It was a major victory for government transparency and citizens’ right to know.
But while the City’s Information Technology Agency (ITA) tried to claim the policy change was made to help employees retrieve messages they exchanged during the recent wildfires, in truth it was the equivalent of a public admission of guilt.
Some 26,000 City employees have been given access to a Google Chat system that automatically deletes messages 24 hours after they’re sent. This means messages aren’t available to citizens as they should be per the 1968 California Public Records Act. (Even the City’s separate document retention policy, which dictates how long records are to be maintained, was likely violated.)
“The City unfortunately becomes motivated to follow the law when it’s threatened by a lawsuit.”
The use of the deleting messages system was revealed last year after Crane Boulevard Safety Coalition filed a lawsuit against Los Angeles challenging its approval of a planned home construction.
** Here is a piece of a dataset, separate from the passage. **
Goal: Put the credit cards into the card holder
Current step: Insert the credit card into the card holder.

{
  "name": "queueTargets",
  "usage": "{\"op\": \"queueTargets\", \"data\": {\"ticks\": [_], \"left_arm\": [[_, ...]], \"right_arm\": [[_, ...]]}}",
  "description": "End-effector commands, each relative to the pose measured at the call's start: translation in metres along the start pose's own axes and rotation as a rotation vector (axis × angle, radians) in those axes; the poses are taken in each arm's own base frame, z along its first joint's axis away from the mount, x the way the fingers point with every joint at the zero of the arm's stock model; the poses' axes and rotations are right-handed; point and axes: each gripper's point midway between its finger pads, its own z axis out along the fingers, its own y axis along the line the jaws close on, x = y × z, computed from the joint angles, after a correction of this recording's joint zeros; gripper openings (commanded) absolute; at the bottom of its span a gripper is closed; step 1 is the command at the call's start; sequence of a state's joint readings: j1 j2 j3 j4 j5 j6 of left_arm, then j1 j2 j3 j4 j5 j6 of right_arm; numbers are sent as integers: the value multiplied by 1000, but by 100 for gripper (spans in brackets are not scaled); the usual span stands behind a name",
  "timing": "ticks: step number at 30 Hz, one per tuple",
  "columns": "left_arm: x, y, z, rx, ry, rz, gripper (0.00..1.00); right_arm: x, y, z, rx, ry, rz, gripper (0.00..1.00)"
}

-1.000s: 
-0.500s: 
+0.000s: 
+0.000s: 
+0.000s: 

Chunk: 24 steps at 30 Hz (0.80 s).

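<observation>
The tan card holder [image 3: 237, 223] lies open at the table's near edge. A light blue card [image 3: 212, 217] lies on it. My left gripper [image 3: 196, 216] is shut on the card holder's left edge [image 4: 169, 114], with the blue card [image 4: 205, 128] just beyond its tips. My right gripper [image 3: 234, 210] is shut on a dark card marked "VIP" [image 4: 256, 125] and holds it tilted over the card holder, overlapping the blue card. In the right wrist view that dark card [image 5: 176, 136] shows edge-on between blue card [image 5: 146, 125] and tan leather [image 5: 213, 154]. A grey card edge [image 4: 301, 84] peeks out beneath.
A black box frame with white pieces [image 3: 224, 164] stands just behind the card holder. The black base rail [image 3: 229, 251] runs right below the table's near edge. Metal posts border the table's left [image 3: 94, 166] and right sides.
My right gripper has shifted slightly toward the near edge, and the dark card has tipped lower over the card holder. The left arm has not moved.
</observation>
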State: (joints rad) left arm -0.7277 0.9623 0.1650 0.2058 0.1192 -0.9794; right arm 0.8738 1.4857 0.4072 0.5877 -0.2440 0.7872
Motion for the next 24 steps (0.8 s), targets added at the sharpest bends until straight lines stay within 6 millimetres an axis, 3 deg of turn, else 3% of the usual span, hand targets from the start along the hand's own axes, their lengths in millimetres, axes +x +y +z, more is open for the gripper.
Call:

“The City of LA has a history of corruption and self-dealing, and this [practice] allows a platform for those deals to be facilitated without fear that anyone will find the evidence, because the chats are deleted within 24 hours,” Crane attorney Jamie T. Hall said. “The Public Records Act exists in order to ensure that there’s openness and transparency, and when records are deleted purposefully, it undermines democracy and facilitates corruption.”
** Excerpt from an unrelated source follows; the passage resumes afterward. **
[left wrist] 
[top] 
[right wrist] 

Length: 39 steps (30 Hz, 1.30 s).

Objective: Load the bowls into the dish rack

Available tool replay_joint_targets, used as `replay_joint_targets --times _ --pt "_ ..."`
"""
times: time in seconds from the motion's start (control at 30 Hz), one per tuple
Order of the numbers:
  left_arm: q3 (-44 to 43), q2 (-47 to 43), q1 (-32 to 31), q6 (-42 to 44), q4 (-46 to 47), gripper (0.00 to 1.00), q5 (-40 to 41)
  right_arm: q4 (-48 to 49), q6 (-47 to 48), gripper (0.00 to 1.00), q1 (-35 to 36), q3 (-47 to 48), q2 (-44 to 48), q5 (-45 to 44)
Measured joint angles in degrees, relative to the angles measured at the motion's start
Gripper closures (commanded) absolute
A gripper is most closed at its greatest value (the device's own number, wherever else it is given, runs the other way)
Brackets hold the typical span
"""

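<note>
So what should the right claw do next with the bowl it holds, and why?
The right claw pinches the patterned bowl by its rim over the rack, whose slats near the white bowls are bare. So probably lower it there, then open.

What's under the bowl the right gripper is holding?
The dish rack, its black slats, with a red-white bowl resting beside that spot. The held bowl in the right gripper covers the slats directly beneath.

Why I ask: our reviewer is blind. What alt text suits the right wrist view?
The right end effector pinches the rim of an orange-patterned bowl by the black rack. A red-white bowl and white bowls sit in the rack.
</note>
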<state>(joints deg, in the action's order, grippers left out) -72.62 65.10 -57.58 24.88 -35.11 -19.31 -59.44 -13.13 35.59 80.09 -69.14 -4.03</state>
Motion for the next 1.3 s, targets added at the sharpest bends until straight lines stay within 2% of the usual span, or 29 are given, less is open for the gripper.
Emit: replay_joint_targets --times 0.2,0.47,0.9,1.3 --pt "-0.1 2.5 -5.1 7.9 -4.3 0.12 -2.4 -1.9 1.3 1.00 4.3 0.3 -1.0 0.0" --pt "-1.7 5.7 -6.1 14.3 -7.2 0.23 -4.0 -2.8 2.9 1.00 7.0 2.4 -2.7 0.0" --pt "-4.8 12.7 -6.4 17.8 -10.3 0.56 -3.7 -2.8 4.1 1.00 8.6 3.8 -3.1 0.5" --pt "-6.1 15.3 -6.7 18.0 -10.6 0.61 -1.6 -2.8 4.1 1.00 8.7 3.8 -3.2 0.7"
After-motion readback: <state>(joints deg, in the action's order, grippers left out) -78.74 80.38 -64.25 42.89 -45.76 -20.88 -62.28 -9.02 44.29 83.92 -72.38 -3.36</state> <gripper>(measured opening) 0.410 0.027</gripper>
Using their slippery system, LA employees could freely discuss everything from important city policies to lunch plans, without fear that their messages would become public knowledge.
In 2022, ITA warned City employees in a memo that, with Google Chat messages, “your conversation is not saved and will automatically delete after 24 hours.” On the other hand, if you’re using Google Chat Spaces with the “history” setting turned on, messages “will be discoverable,” the memo read.
Eduardo Magos, an assistant general manager for the ITA, confirmed to the LA Times, “Google Chat one-on-one and ad hoc group messages are automatically, and permanently, deleted after 24 hours.”
Well, there it is—the perfect hidden record defense. (If something no longer exists, you can’t be legally forced to produce it, can you? Mighty sneaky...)
As Sean McMorris, ethics and transparency expert for the nonprofit California Common Cause, said, the practice “could possibly be violating local and state laws.… State law is pretty clear on the public’s right to access most things that are relevant to the public’s business.”
But bureaucracies apparently thrive on secrecy and have an automatic impulse to prevent the public from discovering what they’re doing. That’s why the Church of Scientology is a strong defender of the people’s right to know under the Freedom of Information Act, following the words of Founder L. Ron Hubbard, who said, “Democracy depends exclusively on the informedness of individual citizens.”
If you can’t find out what your government is doing, how can you right its wrongs?
Los Angeles officials finally woke up to their shaky legal position when Crane threatened to file a lawsuit on the use of the automatic disappearing messages. It was no bluff and the City folded. (Let’s face it—they had no other choice.)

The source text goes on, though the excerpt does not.